Transcribe every line of the material below exactly, leaving out the pictures.

*** Block opens ***

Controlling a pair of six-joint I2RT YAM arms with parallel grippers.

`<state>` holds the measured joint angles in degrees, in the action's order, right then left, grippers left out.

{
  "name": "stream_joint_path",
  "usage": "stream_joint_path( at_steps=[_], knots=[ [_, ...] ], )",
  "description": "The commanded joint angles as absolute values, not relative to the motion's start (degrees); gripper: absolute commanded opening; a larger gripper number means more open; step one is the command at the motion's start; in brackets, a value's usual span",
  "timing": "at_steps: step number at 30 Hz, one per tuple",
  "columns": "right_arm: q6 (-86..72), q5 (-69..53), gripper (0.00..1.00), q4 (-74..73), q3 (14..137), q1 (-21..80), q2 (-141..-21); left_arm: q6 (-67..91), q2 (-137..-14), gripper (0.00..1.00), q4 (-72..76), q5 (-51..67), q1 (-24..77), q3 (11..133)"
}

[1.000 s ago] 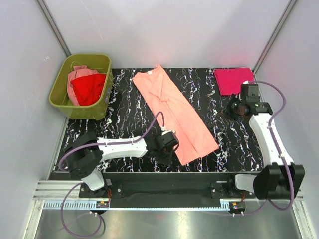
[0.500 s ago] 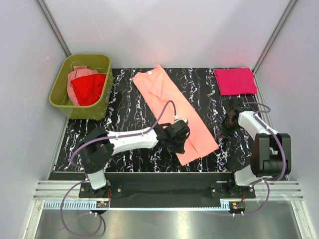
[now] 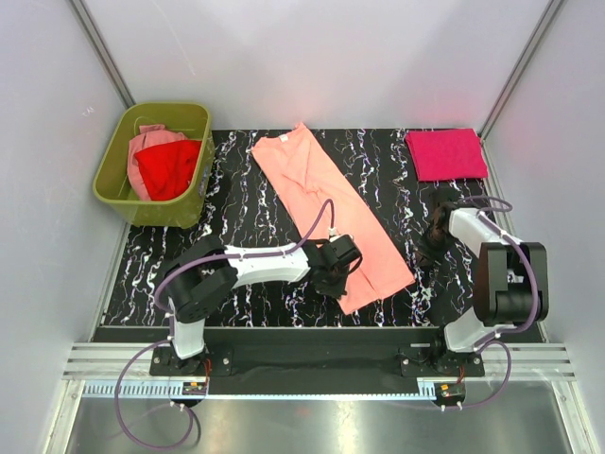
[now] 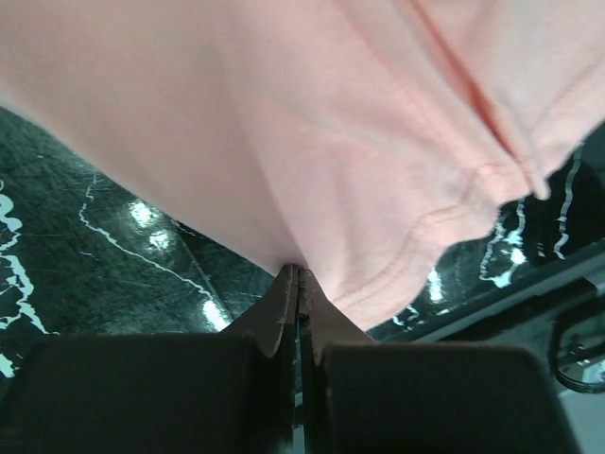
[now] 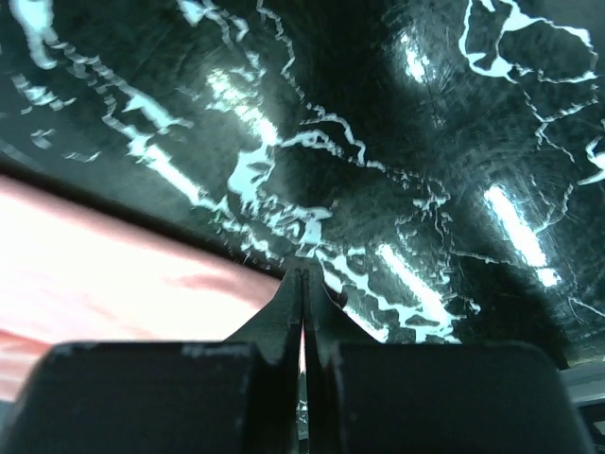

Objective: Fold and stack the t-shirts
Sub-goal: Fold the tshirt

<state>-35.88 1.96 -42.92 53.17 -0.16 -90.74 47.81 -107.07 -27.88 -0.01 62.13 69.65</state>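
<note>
A salmon-peach t-shirt (image 3: 326, 203), folded lengthwise, lies slantwise across the middle of the black marbled table (image 3: 236, 203). My left gripper (image 3: 337, 271) is at the shirt's near left edge. In the left wrist view its jaws (image 4: 298, 270) are shut, with the shirt's edge (image 4: 312, 123) caught at their tips. A magenta-pink t-shirt (image 3: 446, 153) lies folded at the back right. My right gripper (image 3: 427, 248) is shut and empty, low over bare table right of the salmon shirt. Its wrist view shows the shut tips (image 5: 302, 273) and the shirt (image 5: 95, 274) at the left.
An olive-green bin (image 3: 112, 163) at the back left holds a red t-shirt (image 3: 168, 168) and a dusty pink one (image 3: 146, 142). Grey walls close in on both sides. The table's front edge runs just below the left gripper.
My left gripper moved right from bare table onto the salmon shirt's near edge, then a little back. My right arm drew back from the magenta shirt and dropped low to the table.
</note>
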Motion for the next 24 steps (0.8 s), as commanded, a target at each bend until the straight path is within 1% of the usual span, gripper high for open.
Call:
stream_joint_path(
  at_steps=[1,5,9,19,24],
  knots=[
    [-36.2,2.0,0.0,-45.3,55.2,1.5,-85.0,47.1,-107.1,0.0,-28.8,-2.5,61.9,70.8],
    [-36.6,0.7,0.0,-45.8,52.6,3.9,-82.3,47.1,-106.8,0.0,-28.7,-2.3,61.9,70.6],
    [-36.6,0.3,0.0,-45.2,50.5,4.4,-82.1,47.1,-106.7,0.0,-28.8,-2.4,61.9,70.6],
    [-36.3,1.1,0.0,-41.0,46.7,4.4,-88.1,48.7,-105.2,0.0,-29.1,-1.9,61.9,70.1],
    [-36.6,4.8,0.0,-43.2,48.4,4.4,-87.2,48.9,-102.5,0.01,-30.5,-2.6,61.9,71.8]
  ],
)
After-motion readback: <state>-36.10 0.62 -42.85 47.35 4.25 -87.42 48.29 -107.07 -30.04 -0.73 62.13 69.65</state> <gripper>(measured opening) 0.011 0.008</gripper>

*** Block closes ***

SOLUTION TO THIS EXERCISE -
Controlling a pair of six-joint I2RT YAM arms with parallel grippers.

`<state>` holds the measured joint angles in degrees, in the action's order, right then left, grippers left out.

{
  "name": "stream_joint_path",
  "usage": "stream_joint_path( at_steps=[_], knots=[ [_, ...] ], )",
  "description": "The commanded joint angles as absolute values, not relative to the motion's start (degrees); gripper: absolute commanded opening; a larger gripper number means more open; step one is the command at the motion's start; in brackets, a value's usual span",
  "timing": "at_steps: step number at 30 Hz, one per tuple",
  "columns": "right_arm: q6 (-86..72), q5 (-69..53), gripper (0.00..1.00), q4 (-74..73), q3 (14..137), q1 (-21..80), q2 (-141..-21); left_arm: q6 (-67..91), q2 (-137..-14), gripper (0.00..1.00), q4 (-72..76), q5 (-51..67), q1 (-24..77), q3 (11..133)"
}

[1.000 s ago] 
[0.500 s ago] 
[now] 
[now] 
[now] 

Objective: Fold and stack the t-shirts
Sub-goal: Fold the tshirt

<state>-35.88 1.96 -42.92 53.17 -0.16 -90.74 47.81 -107.07 -27.88 -0.01 62.13 69.65</state>
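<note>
A salmon-peach t-shirt (image 3: 326, 203), folded lengthwise, lies slantwise across the middle of the black marbled table (image 3: 236, 203). My left gripper (image 3: 337, 271) is at the shirt's near left edge. In the left wrist view its jaws (image 4: 298, 270) are shut, with the shirt's edge (image 4: 312, 123) caught at their tips. A magenta-pink t-shirt (image 3: 446, 153) lies folded at the back right. My right gripper (image 3: 427, 248) is shut and empty, low over bare table right of the salmon shirt. Its wrist view shows the shut tips (image 5: 302, 273) and the shirt (image 5: 95, 274) at the left.
An olive-green bin (image 3: 112, 163) at the back left holds a red t-shirt (image 3: 168, 168) and a dusty pink one (image 3: 146, 142). Grey walls close in on both sides. The table's front edge runs just below the left gripper.
My left gripper moved right from bare table onto the salmon shirt's near edge, then a little back. My right arm drew back from the magenta shirt and dropped low to the table.
</note>
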Motion for the next 24 steps (0.8 s), as commanded, a target at each bend until the straight path is within 1% of the usual span, gripper high for open.
Call:
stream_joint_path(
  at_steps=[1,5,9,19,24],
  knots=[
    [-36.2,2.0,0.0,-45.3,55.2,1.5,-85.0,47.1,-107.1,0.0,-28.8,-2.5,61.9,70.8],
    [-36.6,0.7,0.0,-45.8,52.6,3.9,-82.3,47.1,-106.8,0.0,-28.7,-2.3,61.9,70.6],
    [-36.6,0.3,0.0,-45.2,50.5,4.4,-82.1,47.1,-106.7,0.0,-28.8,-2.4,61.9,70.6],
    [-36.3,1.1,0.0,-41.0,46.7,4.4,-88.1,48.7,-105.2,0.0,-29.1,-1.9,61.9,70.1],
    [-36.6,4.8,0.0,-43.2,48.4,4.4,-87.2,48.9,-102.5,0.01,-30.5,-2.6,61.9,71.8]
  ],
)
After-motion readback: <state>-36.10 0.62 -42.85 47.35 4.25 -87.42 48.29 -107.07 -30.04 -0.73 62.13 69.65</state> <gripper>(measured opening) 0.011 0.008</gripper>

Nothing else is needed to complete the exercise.